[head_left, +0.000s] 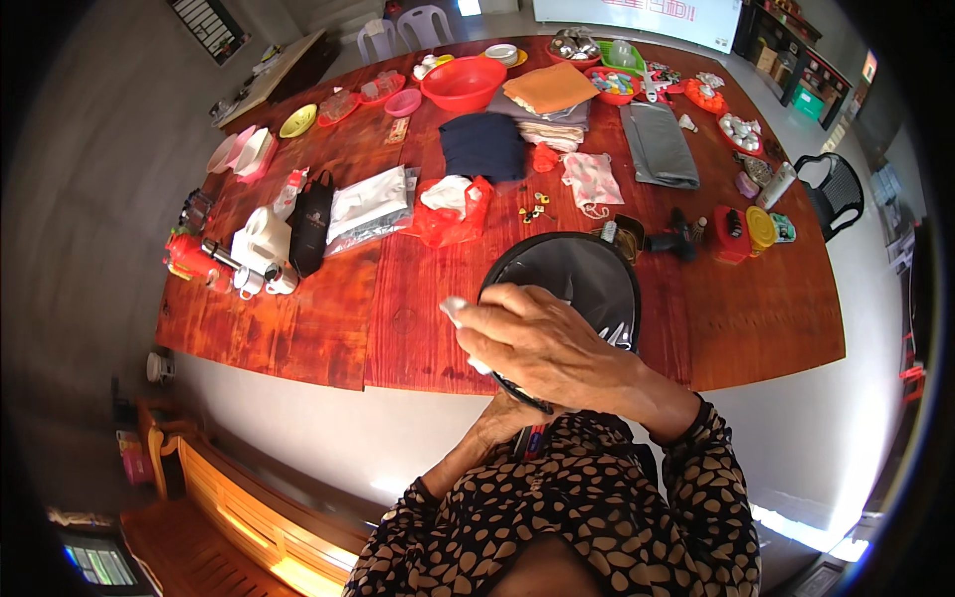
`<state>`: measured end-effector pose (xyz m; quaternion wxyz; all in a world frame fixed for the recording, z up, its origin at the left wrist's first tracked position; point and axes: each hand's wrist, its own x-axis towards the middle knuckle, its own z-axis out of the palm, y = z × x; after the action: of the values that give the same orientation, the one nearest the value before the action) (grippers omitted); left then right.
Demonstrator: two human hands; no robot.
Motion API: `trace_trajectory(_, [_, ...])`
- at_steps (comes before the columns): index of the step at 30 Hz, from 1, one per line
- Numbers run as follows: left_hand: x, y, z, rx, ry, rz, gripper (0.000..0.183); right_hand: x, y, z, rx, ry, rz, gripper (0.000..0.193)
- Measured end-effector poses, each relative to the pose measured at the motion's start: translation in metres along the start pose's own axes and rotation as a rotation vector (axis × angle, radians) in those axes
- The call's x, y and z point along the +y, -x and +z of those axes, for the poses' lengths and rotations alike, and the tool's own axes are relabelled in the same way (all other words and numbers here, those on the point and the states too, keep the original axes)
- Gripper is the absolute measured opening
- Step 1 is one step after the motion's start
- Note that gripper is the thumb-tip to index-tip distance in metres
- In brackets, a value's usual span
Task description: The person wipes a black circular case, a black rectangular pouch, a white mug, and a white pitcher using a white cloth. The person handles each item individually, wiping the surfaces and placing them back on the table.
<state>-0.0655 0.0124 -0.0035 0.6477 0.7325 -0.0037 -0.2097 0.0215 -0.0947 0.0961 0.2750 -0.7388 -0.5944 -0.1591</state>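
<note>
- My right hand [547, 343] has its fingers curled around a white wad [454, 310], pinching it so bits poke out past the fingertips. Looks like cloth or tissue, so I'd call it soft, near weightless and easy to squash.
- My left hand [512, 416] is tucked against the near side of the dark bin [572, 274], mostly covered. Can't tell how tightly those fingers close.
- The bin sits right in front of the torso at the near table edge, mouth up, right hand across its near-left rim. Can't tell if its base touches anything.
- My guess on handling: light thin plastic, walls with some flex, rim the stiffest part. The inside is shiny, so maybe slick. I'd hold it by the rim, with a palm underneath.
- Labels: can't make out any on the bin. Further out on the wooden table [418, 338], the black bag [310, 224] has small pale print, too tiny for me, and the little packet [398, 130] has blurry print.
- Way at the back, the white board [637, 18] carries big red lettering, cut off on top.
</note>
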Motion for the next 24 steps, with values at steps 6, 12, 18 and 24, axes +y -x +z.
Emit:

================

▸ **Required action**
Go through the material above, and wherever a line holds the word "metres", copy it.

▸ **Result below**
- Measured end-effector poses, each relative to the pose measured at the motion's start: translation in metres along the start pose's own axes and rotation as a rotation vector (axis × angle, radians) in those axes
- Note that gripper is the thumb-tip to index-tip distance in metres

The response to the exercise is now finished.